### ABOUT THIS TASK
Leave out every picture, then transcribe the rest of the listing exactly.

### EXTRACTED INFORMATION
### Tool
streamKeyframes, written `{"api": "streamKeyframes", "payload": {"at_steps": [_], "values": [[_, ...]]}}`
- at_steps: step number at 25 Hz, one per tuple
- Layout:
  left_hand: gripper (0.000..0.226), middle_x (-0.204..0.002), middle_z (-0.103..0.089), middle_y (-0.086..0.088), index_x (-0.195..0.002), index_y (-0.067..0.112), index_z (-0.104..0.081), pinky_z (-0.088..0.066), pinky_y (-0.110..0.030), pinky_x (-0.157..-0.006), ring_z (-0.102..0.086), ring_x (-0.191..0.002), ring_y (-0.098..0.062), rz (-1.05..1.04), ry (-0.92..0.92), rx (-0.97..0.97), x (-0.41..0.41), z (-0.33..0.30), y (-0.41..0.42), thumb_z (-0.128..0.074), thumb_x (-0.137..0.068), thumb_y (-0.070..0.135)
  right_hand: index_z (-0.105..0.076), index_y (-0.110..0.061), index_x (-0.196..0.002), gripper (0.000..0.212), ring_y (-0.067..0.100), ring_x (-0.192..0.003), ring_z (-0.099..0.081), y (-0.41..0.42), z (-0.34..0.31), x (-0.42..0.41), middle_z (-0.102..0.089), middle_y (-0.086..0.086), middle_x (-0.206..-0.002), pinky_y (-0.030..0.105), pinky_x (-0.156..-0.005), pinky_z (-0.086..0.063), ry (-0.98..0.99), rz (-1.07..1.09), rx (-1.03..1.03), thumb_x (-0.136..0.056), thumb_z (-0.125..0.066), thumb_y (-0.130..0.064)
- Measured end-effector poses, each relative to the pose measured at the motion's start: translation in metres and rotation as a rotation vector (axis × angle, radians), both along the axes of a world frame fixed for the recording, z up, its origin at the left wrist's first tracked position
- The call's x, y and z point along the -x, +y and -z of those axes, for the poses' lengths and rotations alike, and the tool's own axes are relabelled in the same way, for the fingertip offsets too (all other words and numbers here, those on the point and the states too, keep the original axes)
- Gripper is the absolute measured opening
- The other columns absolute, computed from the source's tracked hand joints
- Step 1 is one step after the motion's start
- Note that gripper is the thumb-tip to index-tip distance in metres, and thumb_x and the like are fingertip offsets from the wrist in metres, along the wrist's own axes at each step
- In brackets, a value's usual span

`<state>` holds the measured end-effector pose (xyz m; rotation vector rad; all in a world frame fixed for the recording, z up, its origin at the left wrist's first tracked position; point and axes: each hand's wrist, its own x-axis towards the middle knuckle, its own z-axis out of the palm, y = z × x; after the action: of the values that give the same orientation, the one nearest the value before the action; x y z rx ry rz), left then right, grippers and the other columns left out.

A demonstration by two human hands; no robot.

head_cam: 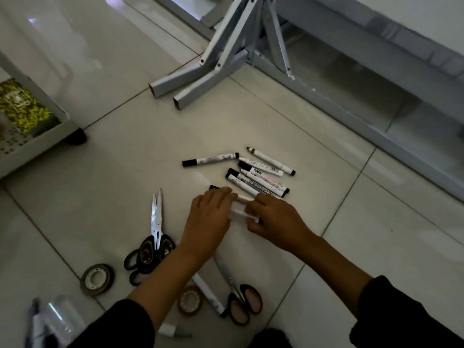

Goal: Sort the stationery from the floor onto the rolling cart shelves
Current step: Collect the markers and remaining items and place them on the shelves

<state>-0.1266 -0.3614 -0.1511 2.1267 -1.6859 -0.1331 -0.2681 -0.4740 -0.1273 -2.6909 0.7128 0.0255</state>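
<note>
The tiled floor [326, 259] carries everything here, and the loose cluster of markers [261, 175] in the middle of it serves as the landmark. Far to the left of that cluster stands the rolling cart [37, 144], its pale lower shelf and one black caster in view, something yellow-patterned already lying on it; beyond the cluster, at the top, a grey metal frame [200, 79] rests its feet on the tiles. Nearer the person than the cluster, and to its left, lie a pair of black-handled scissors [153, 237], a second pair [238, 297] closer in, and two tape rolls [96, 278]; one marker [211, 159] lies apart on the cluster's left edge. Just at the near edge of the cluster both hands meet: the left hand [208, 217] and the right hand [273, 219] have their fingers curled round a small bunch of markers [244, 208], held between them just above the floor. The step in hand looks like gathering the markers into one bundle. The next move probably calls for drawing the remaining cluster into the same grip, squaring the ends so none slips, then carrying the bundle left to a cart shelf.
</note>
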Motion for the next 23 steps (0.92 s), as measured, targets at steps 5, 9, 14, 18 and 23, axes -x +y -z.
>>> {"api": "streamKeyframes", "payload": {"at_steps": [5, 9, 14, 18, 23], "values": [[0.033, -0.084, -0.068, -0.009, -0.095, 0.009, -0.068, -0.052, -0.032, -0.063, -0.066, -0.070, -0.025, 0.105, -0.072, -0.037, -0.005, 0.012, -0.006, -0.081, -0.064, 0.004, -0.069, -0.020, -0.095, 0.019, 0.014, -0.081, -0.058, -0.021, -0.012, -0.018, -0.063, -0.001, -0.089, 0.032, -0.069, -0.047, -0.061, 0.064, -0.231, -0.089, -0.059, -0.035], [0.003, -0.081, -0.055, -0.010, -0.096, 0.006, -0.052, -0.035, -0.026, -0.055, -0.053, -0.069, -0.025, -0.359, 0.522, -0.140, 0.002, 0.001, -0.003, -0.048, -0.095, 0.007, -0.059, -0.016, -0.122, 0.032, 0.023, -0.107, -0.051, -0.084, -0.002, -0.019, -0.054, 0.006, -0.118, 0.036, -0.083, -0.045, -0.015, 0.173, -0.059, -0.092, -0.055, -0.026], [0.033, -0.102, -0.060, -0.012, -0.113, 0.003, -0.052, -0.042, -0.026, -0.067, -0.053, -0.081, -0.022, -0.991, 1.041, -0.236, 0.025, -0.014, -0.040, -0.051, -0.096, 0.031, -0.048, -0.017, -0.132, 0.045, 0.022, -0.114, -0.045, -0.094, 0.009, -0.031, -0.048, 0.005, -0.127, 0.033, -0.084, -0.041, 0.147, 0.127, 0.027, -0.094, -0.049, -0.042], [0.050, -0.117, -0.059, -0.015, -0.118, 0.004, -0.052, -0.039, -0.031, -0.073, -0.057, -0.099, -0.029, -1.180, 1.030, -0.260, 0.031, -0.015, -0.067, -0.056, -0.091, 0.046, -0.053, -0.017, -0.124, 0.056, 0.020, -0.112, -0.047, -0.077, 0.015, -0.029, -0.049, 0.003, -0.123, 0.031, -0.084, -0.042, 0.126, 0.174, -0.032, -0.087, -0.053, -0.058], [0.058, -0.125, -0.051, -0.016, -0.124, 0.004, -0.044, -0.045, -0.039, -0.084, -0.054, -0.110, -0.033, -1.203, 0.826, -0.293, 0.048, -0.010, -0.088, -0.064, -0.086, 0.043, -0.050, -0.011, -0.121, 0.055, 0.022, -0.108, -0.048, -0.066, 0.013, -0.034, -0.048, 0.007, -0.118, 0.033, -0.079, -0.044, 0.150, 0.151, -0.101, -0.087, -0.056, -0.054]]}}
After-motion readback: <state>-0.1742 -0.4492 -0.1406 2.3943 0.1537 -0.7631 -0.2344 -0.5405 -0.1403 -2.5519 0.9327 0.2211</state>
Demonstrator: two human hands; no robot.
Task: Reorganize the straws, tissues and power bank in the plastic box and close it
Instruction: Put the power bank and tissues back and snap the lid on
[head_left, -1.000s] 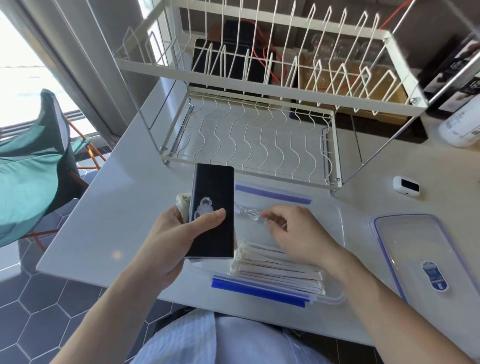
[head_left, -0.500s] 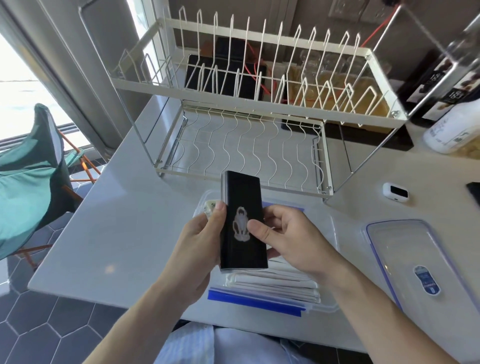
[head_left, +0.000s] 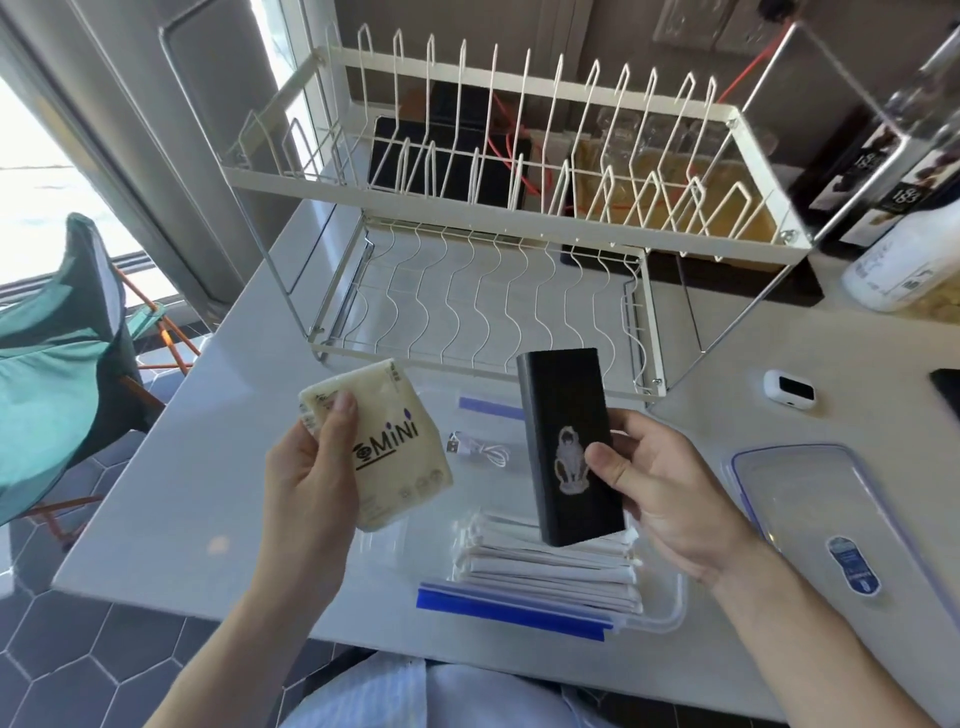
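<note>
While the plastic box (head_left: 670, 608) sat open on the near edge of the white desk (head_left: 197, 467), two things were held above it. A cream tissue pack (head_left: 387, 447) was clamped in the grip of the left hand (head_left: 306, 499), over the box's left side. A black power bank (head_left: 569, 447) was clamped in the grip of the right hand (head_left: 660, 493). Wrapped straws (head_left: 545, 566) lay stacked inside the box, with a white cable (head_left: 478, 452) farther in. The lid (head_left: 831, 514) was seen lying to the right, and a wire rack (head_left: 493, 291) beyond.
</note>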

### YOUR RESPONSE
### Tool
streamKeyframes, written `{"api": "streamKeyframes", "payload": {"at_steps": [_], "values": [[_, ...]]}}`
- at_steps: step number at 25 Hz, one per tuple
- Layout:
  left_hand: gripper (0.000..0.226), middle_x (-0.204..0.002), middle_z (-0.103..0.089), middle_y (-0.086..0.088), index_x (-0.195..0.002), index_y (-0.067..0.112), index_z (-0.104..0.081), pinky_z (-0.088..0.066), pinky_y (-0.110..0.030), pinky_x (-0.157..-0.006), ring_z (-0.102..0.086), ring_x (-0.191..0.002), ring_y (-0.098..0.062), rz (-1.05..1.04), ry (-0.92..0.92), rx (-0.97..0.97), x (-0.41..0.41), z (-0.33..0.30), y (-0.41..0.42), thumb_z (-0.128..0.074), thumb_x (-0.137..0.068), thumb_y (-0.070..0.135)
  right_hand: index_z (-0.105..0.076), index_y (-0.110..0.061), index_x (-0.196..0.002), gripper (0.000..0.212), ring_y (-0.067..0.100), ring_x (-0.192..0.003), ring_z (-0.099..0.081), y (-0.41..0.42), z (-0.34..0.31), x (-0.42..0.41), middle_z (-0.102..0.089), middle_y (-0.086..0.086), middle_x (-0.206..-0.002), pinky_y (-0.030..0.105), pinky_x (-0.156..-0.005), pinky_z (-0.086..0.063), ry (-0.98..0.99), rz (-1.07..1.09), rx (-1.03..1.03), thumb_x (-0.136..0.056), thumb_z (-0.125..0.066), thumb_y (-0.130..0.064)
- Measured end-effector poses, each relative to the pose measured at the motion's start: translation in metres and rotation as a rotation vector (axis × angle, radians), both along the axes of a world frame fixed for the recording, z up, its origin at the left wrist's first tracked position
- The call's x, y and z point along the -x, +y and -z of those axes, for the poses' lengths and rotations alike, and the tool's own axes are relabelled in the same way, for the fingertip offsets too (all other words and numbers here, those on the point and the states too, keep the original axes)
- Gripper is the absolute measured opening
- The other columns absolute, computed from the source's tracked hand joints
- Step 1 is one step after the motion's start
- Note that gripper is the thumb-tip to index-tip distance in metres, and thumb_x and the like are fingertip offsets from the wrist in metres, along the wrist's own axes at each step
- In brackets, a value's usual span

`<state>` holds the measured end-effector pose (xyz m; rotation vector rad; all in a world frame fixed for the recording, z up, its origin at the left wrist's first tracked position; point and axes: each hand's wrist, its own x-axis towards the middle knuckle, its own z-axis out of the palm, y = z × x; after the action: of the values that give the same orientation, the one nearest the value before the action; x y z rx ry rz), left then right, grippers and the other columns left out.

A demonstration by two human hands; no robot.

head_cam: 

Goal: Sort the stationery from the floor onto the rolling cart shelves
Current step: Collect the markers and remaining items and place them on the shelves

<state>-0.1266 -0.3614 -0.1511 2.1267 -1.6859 -0.1331 -0.2681 -0.4740 -0.1273 -2.6909 0.7128 0.0255</state>
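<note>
The tiled floor [326, 259] carries everything here, and the loose cluster of markers [261, 175] in the middle of it serves as the landmark. Far to the left of that cluster stands the rolling cart [37, 144], its pale lower shelf and one black caster in view, something yellow-patterned already lying on it; beyond the cluster, at the top, a grey metal frame [200, 79] rests its feet on the tiles. Nearer the person than the cluster, and to its left, lie a pair of black-handled scissors [153, 237], a second pair [238, 297] closer in, and two tape rolls [96, 278]; one marker [211, 159] lies apart on the cluster's left edge. Just at the near edge of the cluster both hands meet: the left hand [208, 217] and the right hand [273, 219] have their fingers curled round a small bunch of markers [244, 208], held between them just above the floor. The step in hand looks like gathering the markers into one bundle. The next move probably calls for drawing the remaining cluster into the same grip, squaring the ends so none slips, then carrying the bundle left to a cart shelf.
</note>
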Motion for the next 23 steps (0.92 s), as measured, targets at steps 5, 9, 14, 18 and 23, axes -x +y -z.
>>> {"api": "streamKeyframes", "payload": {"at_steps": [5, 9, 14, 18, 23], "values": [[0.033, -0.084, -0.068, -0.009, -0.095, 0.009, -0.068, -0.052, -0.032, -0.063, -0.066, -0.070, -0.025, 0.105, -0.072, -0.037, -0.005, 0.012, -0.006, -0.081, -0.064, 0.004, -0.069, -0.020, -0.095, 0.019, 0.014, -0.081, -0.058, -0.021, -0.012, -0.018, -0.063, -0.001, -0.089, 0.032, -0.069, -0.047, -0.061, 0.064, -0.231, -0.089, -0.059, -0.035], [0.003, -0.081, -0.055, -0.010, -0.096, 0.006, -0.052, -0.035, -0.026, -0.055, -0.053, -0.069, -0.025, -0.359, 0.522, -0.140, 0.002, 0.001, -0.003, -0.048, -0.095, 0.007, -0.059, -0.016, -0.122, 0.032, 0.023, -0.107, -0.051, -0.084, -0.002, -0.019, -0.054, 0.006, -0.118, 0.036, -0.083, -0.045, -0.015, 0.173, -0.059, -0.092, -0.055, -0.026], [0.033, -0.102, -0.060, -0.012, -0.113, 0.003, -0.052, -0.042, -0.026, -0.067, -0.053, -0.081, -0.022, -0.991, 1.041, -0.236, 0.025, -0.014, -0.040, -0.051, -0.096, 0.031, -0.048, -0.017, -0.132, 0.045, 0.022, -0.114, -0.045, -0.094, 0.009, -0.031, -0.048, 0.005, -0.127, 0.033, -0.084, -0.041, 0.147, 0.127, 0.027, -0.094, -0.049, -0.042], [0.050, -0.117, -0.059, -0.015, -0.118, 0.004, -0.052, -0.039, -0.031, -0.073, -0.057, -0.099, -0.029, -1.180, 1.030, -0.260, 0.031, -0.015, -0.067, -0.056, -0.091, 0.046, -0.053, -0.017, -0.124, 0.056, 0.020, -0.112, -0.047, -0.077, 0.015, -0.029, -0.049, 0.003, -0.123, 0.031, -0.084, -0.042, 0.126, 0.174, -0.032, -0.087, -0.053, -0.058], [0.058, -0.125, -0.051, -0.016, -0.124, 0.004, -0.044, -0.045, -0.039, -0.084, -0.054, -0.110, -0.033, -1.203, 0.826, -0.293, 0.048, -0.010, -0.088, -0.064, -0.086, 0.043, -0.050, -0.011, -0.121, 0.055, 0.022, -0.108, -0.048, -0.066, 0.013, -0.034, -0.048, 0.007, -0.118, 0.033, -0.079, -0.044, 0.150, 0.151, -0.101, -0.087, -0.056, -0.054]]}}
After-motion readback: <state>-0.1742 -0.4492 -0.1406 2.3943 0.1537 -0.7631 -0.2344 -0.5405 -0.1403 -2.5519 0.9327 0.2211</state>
Demonstrator: two human hands; no robot.
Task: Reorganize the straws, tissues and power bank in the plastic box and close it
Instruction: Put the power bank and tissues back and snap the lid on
[head_left, -1.000s] 
[head_left, -0.500s] 
[head_left, +0.000s] 
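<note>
While the plastic box (head_left: 670, 608) sat open on the near edge of the white desk (head_left: 197, 467), two things were held above it. A cream tissue pack (head_left: 387, 447) was clamped in the grip of the left hand (head_left: 306, 499), over the box's left side. A black power bank (head_left: 569, 447) was clamped in the grip of the right hand (head_left: 660, 493). Wrapped straws (head_left: 545, 566) lay stacked inside the box, with a white cable (head_left: 478, 452) farther in. The lid (head_left: 831, 514) was seen lying to the right, and a wire rack (head_left: 493, 291) beyond.
</note>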

The exercise is fully answered.